Il bando, pubblicato sul Bollettino Ufficiale della Regione Lombardia (BURL – Serie Avvisi e Concorsi n. 51 del 17 dicembre 2025), ha una durata di 36 mesi dalla data di pubblicazione ed è finalizzato alla selezione di privati cittadini che intendano assumere, a titolo volontario, la tutela di minori stranieri non accompagnati.
La figura del tutore volontario è stata istituita dalla legge 7 aprile 2017, n. 47, nota come legge Zampa, che riconosce il valore fondamentale della relazione umana nei percorsi di accoglienza. Il tutore non è soltanto un rappresentante legale, ma un adulto di riferimento chiamato a proteggere i minori dal rischio di isolamento, marginalità e coinvolgimento in reti criminali, favorendone l’integrazione e il buon esito dei progetti di accoglienza, in sinergia con i servizi sociali e gli enti locali.
Possono candidarsi tutti i cittadini che abbiano compiuto 25 anni di età e che siano disponibili a seguire il percorso formativo curato dal Garante regionale. Una volta formati, i tutori possono ricevere dal Tribunale per i Minorenni l’incarico di rappresentare legalmente un MSNA, interpretandone i bisogni e tutelandone i diritti. Il loro compito comprende attività di natura legale, amministrativa e sanitaria, la vigilanza sui percorsi educativi e di integrazione, la tutela del benessere psico-fisico del minore, il controllo delle condizioni di accoglienza e, se necessario, l’amministrazione di eventuali beni patrimoniali.
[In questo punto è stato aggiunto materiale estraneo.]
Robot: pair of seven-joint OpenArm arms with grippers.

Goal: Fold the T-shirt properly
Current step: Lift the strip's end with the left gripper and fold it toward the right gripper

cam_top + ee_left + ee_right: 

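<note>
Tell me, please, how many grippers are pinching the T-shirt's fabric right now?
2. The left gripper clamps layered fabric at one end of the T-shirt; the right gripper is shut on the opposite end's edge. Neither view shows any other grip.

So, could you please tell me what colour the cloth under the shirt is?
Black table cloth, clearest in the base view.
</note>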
La normativa prevede un massimo di tre minori per ciascun tutore, ma la persistente carenza di volontari ha spesso reso necessario superare tale limite. Per questo motivo è stato rinnovato l’appello alla partecipazione dei cittadini lombardi, rafforzato anche da una circolare inviata dal Prefetto ai Sindaci della provincia per sollecitare nuove candidature.
“Dove esiste una relazione umana e di fiducia diminuisce il rischio di isolamento, marginalità e coinvolgimento in circuiti di sfruttamento o criminalità”, ha dichiarato Riccardo Bettiga, Garante regionale per l’Infanzia e l’Adolescenza. “Se adeguatamente accompagnati e integrati, questi giovani possono rappresentare una risorsa per i territori e per il futuro della comunità; se lasciati soli, il rischio è quello di percorsi di esclusione con conseguenze negative per loro e per l’intera collettività”.
Assumere la tutela formale di un MSNA significa quindi andare oltre gli adempimenti burocratici, scegliendo di incidere concretamente e positivamente nella vita di un giovane.
Il testo integrale del bando e tutte le informazioni sulle modalità di candidatura sono disponibili sul sito ufficiale del Garante per l’Infanzia e l’Adolescenza della Regione Lombardia.